SENEGAL-SPORTS-LEGISLATION
Dakar, 9 avr (APS) – La Commission Éducation, Jeunesse, Sport et Loisirs de l’Assemblée nationale a adopté jeudi, ‘’à l’unanimité’’, le projet de loi portant Code du sport, en réunion de commission technique, a appris l’APS d’un communiqué du ministère de la Jeunesse et des Sports.
“Ce projet de loi, considéré comme l’un des piliers de la transformation de l’écosystème du sport sénégalais, marque une étape majeure dans la réforme du secteur”, selon la même source.
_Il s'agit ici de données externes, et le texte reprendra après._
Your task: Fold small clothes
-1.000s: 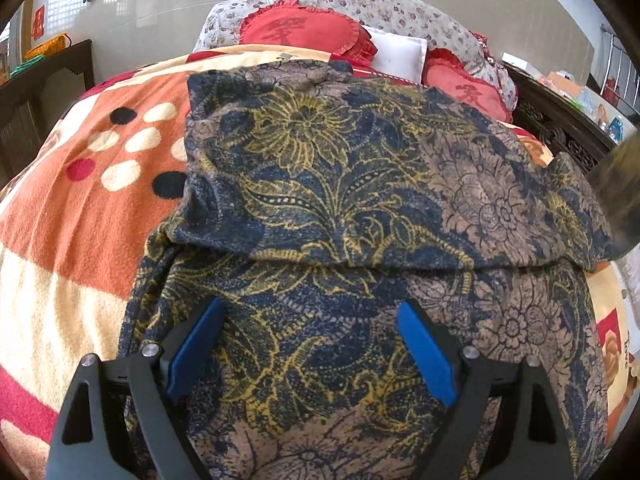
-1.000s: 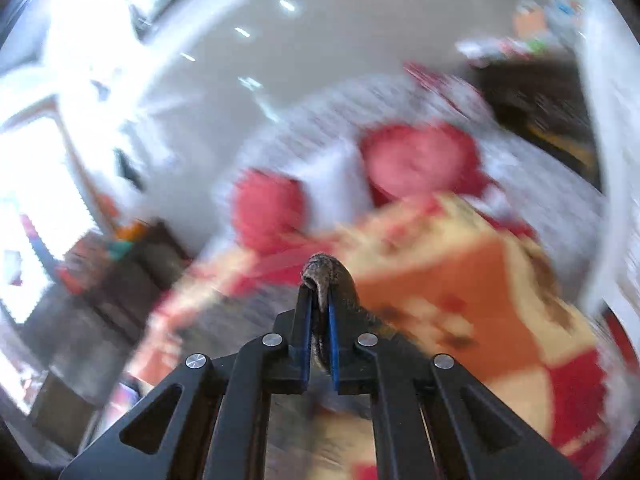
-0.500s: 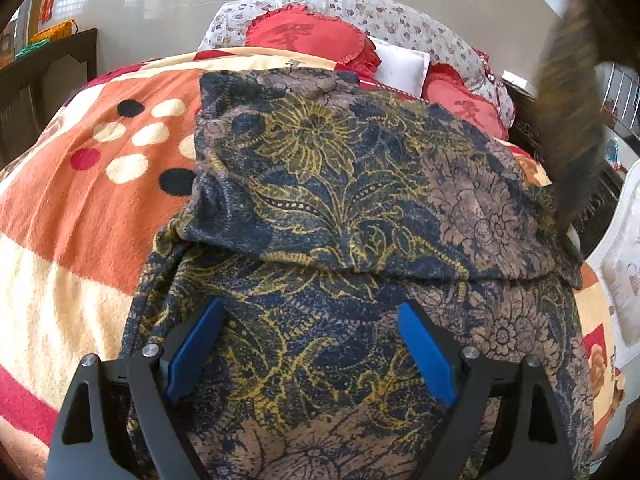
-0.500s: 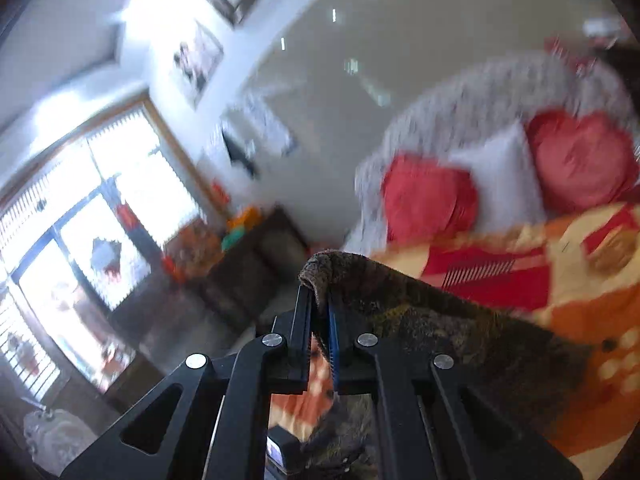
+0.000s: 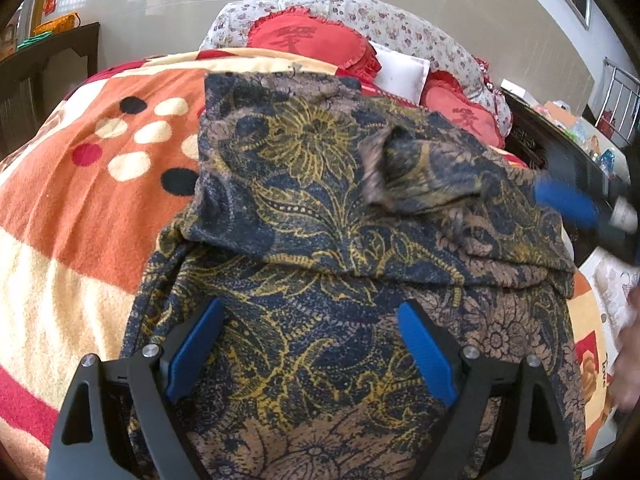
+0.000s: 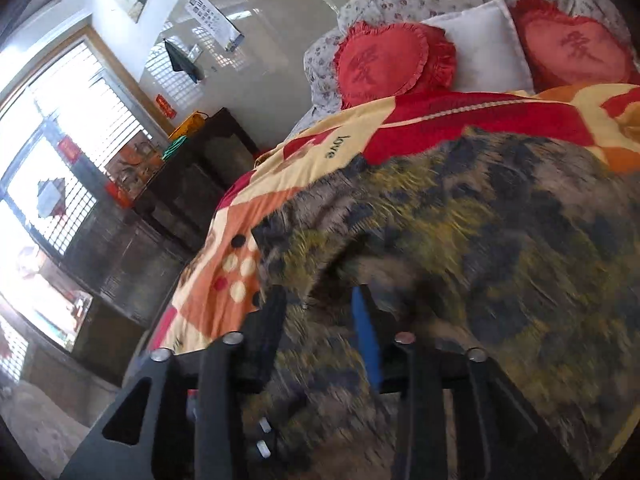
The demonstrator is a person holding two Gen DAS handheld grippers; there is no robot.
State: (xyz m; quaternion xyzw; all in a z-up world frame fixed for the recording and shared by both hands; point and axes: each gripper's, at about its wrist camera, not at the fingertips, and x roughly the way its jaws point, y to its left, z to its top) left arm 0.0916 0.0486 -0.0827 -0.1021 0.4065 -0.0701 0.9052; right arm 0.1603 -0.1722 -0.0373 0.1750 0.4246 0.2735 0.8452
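Bed blanket [image 5: 80,208] carries the patterned garment [image 5: 304,240], folded. Left gripper [image 5: 312,354] spread apart over its near half. Right gripper [image 6: 320,312], jaws parted, blurred; left view alone shows it at 3 o'clock.

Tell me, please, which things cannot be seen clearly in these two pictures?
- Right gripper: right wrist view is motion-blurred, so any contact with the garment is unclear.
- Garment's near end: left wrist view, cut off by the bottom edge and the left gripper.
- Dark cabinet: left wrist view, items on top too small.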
Dans l’exposé des motifs, a précisé le communiqué, la ministre de la Jeunesse et des Sports, Khady Diène Gaye, “est revenue sur la genèse de cette réforme initiée depuis 2013 et longtemps restée en suspens”.
Selon le texte, Mme Gaye “a souligné la nécessité d’adapter le cadre juridique aux réalités actuelles afin de moderniser la gouvernance du sport, améliorer son financement et structurer durablement son développement”.
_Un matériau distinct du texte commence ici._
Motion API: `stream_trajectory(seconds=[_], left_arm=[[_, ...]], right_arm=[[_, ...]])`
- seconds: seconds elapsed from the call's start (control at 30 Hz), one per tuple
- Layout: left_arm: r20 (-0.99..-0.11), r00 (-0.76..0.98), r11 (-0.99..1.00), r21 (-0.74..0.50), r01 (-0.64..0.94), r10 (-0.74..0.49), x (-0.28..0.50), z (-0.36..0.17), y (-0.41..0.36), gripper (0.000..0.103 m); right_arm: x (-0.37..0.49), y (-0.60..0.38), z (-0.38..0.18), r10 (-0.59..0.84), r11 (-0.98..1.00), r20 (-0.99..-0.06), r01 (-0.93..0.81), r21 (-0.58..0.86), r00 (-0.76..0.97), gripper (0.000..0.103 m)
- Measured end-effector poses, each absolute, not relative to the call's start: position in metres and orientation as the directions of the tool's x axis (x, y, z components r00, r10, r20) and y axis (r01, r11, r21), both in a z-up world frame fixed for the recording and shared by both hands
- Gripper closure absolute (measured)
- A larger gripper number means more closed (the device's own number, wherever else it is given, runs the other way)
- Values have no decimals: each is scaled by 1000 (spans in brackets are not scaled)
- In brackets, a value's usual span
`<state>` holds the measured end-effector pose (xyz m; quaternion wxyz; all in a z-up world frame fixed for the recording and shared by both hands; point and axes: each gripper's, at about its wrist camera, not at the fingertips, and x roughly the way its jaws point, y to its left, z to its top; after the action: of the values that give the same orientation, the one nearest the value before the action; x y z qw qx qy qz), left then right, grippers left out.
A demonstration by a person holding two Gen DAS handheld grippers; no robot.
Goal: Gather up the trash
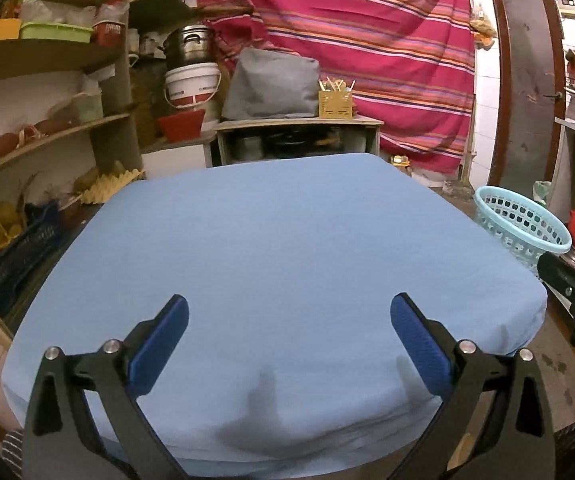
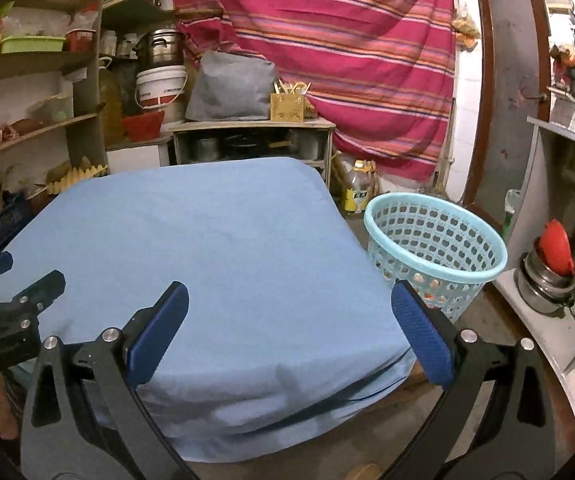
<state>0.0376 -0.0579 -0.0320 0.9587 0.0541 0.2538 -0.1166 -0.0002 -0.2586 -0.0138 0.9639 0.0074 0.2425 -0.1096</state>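
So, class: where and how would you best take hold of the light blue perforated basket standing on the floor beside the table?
Grip the basket's thick rolled rim from above, one finger inside and one outside. It stands upright and open-topped, and its flared wall looks too wide for the right tongs, which are open.

My left camera looks forward over the near edge of the blue-covered bench (image 1: 279, 248), close above it, facing the striped curtain (image 1: 359, 40) — the basket (image 1: 523, 224) sits far right. My right camera looks the same way from further right, basket (image 2: 435, 240) nearer centre. Both share bench (image 2: 191, 240), curtain (image 2: 327, 32) and shelves (image 1: 47, 128) — my left tongs (image 2: 11, 300) edge into the right view.
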Motion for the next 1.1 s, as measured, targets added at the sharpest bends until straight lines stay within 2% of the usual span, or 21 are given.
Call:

“Ce nouveau Code est un tournant historique visant un meilleur encadrement de la pratique sportive à tous les niveaux”, a relevé le communiqué, précisant que le passage en plénière se fera à une date ultérieure, qui sera communiquée par l’Assemblée nationale.
Le projet de loi portant Code du sport a été adopté le 24 juillet 2025 en Conseil des ministres.
“Ce texte stratégique marque une étape décisive dans la quête d’un cadre législatif modernisé, à même d’accompagner les mutations de notre société et de répondre aux défis contemporains du secteur sportif au Sénégal”, lisait-on dans le communiqué de la Cellule de communication du ministère publié le 24 juillet dernier.
La même source indiquait que l’adoption de ce projet de loi consacre une nouvelle vision “inclusive, ambitieuse et structurée” du développement du sport à tous les niveaux.
Des “innovations majeures”
“Fruit d’un processus participatif, le Code du sport devient désormais le référentiel pour la gouvernance, la pratique, le financement et la valorisation du sport national. Il répond à des problématiques majeures telles que l’inadaptation du statut de l’association sportive, l’encadrement de la professionnalisation, les relations entre l’État et les acteurs privés, la lutte contre le dopage ou encore les mécanismes de financement”, rappelait le texte.
La même source avait ajouté que le projet de loi, porté par le ministère de la Jeunesse et des Sports, intègre des “innovations majeures”.
Parmi ces innovations, il y a “l’adaptation du statut de l’association sportive aux exigences du sport moderne, la création d’un cadre juridique incitatif à l’investissement des sociétés dans les activités physiques et sportives, l’homologation des infrastructures accueillant des manifestations sportives ouvertes au public”.
Le ministère en charge des Sports a ajouté à ces nouveautés, l’institution d’un agrément pour les groupements sportifs intervenant dans le service public du sport, le recours aux conventions d’objectifs pour un accompagnement renforcé des programmes fédéraux en cohérence avec les orientations stratégiques nationales, l’adoption d’un mode de gestion préservant les infrastructures sportives d’intérêt national.
L’introduction de dispositions spécifiques pour la lutte contre le dopage, l’amélioration des mécanismes de financement du sport, l’instauration de sanctions pénales contre les atteintes à la sécurité des personnes et des biens lors de manifestations sportives, la mise en place de modes alternatifs de règlement des litiges sportifs et la création de la Commission nationale du sport de haut niveau sont aussi pris en compte dans le nouveau Code du sport.
“Ces mesures visent à faire du sport un levier d’éducation, de cohésion sociale et un moteur de croissance économique et de création d’emplois”, précisait le même communiqué.